U.S. Military Logistics Outsourcing and the Everywhere of War
55 Pages Posted: 9 Dec 2015 Last revised: 1 Mar 2016
Date Written: December 8, 2015
Over the past two decades a network-centric “revolution in military affairs” has profoundly reshaped the geographies of war. No less revolutionary has been the U.S. military’s increasing reliance on private companies that employ a global army of civilian laborers to provide logistical support for operations around the world.
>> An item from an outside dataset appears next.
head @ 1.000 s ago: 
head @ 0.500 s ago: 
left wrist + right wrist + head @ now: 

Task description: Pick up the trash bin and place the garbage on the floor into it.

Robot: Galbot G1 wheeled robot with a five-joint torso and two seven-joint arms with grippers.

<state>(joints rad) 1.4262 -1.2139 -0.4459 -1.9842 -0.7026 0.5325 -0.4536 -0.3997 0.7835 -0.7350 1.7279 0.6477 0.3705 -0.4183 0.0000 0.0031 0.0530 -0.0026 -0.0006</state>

This article provides an overview of the scale, scope, and emergence of this phenomenon, supplemented by an analysis of contracting activities at the peak of the war in Iraq in 2008. Following this, I detail three notable geopolitical and geo-economic entanglements that logistics contracting has engendered: 1) subcontracting and the exploitation of a largely South and Southeast Asian subcontracting workforce that is fueled by inadequate military oversight and the down-sourcing of risk, 2) the geopolitics of contractor deaths, travel bans and troop withdrawals instituted by labor exporting countries, and 3) the duality of prosperity and precarity experienced by Bosnians who have worked for U.S. military logistics contractors over the past two decades. Impacting politics, economic livelihoods, and social relations in countries around the world, these entanglements require a rethinking of the spatial dimensions of war.